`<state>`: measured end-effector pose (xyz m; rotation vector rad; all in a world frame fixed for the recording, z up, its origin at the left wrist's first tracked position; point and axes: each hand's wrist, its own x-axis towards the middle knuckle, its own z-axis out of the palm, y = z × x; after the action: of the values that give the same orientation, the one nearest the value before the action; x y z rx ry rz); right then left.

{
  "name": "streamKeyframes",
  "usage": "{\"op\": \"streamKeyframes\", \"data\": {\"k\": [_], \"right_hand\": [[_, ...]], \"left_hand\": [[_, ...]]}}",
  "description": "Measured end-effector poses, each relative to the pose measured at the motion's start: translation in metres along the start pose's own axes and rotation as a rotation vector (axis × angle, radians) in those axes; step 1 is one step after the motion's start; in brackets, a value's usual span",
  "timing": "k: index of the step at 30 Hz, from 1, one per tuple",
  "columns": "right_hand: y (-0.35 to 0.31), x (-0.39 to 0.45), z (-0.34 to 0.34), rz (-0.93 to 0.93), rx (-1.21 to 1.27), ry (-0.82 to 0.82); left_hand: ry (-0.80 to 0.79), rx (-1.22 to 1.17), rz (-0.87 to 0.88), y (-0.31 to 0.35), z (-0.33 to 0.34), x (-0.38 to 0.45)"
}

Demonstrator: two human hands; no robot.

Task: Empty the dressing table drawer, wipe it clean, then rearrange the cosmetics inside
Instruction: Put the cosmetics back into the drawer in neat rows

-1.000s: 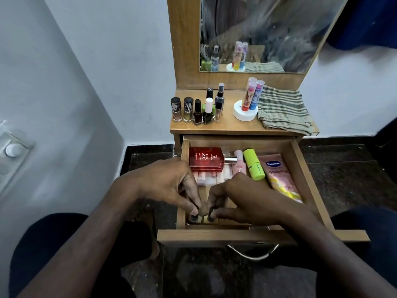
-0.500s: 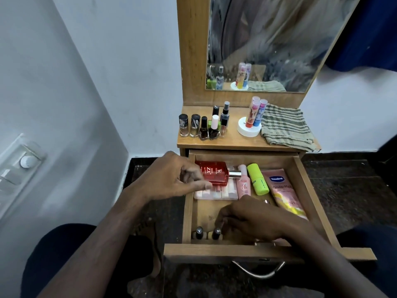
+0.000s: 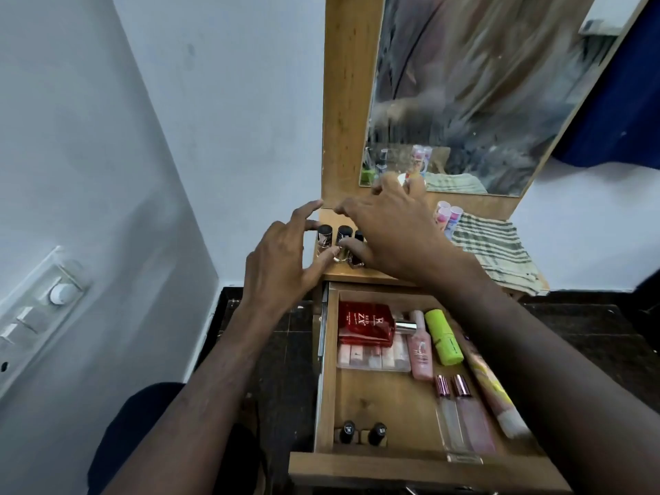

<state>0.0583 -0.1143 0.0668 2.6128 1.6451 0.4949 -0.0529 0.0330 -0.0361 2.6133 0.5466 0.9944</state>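
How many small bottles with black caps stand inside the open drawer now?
2. Both stand upright in the drawer's front left corner: one bottle nearer the left wall, the other bottle just right of it. The right forearm covers part of the drawer, so more may be hidden.

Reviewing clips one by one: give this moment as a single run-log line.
stage: refilling drawer | left hand, right hand: reaching nail polish bottles on tabletop | grip: unclear

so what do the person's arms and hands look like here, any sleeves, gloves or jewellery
Both forearms are bare as far as the frame shows, with no sleeve in view. The left hand and the right hand wear no gloves, and no rings, watch or bracelets show. Short fingernails with no bright polish.
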Motion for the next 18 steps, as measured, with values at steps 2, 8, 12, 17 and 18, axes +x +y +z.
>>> {"op": "streamKeyframes", "data": {"k": [2,8,12,17,18], "right_hand": [[-0.005,0.011,0.008,-0.025,-0.03,-0.037],[-0.005,0.003,0.016,0.007,0.018,-0.008],[0.001,-0.015,-0.008,0.033,0.128,0.089],[0.009,-0.075,-0.007,0.072,0.284,0.135],[0.009,-0.089,0.0,0.103,0.326,0.111]], "left_hand": [[-0.007,0.013,-0.007,-0.003,-0.001,0.0],[-0.027,-0.034,-0.032,0.002,-0.002,-0.003],[0.061,-0.18,-0.032,0.009,-0.012,-0.003],[-0.081,-0.327,0.035,0.02,-0.027,-0.031],[-0.174,-0.348,0.047,0.021,-0.029,-0.035]]}}
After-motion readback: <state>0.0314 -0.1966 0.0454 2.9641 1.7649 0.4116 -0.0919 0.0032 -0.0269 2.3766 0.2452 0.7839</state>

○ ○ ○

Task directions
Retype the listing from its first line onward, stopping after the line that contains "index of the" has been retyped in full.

Answer space
`<state>`: measured end-effector pose (xyz m; rotation vector rad; all in a world frame fixed for the recording, z up, its origin at the left wrist's first tracked position; point and axes: each hand's wrist, its own x-axis towards the middle knuckle, its own z-axis out of the palm, y = z × x; after the action: of the values that give the same orientation, the one nearest the value before the action; x y z rx ry rz); right then left.

{
  "name": "streamKeyframes",
  "usage": "{\"op\": \"streamKeyframes\", \"data\": {\"k\": [_], \"right_hand\": [[_, ...]], \"left_hand\": [[_, ...]]}}",
  "description": "Measured end-effector poses, each relative to the pose measured at the motion's start: translation in metres along the start pose's own axes and rotation as a rotation vector (axis × angle, radians) in those axes; step 1 is one step after the motion's start; in brackets, a value's usual span",
  "timing": "k: index of the step at 30 Hz, from 1, one per tuple",

No additional answer text is required.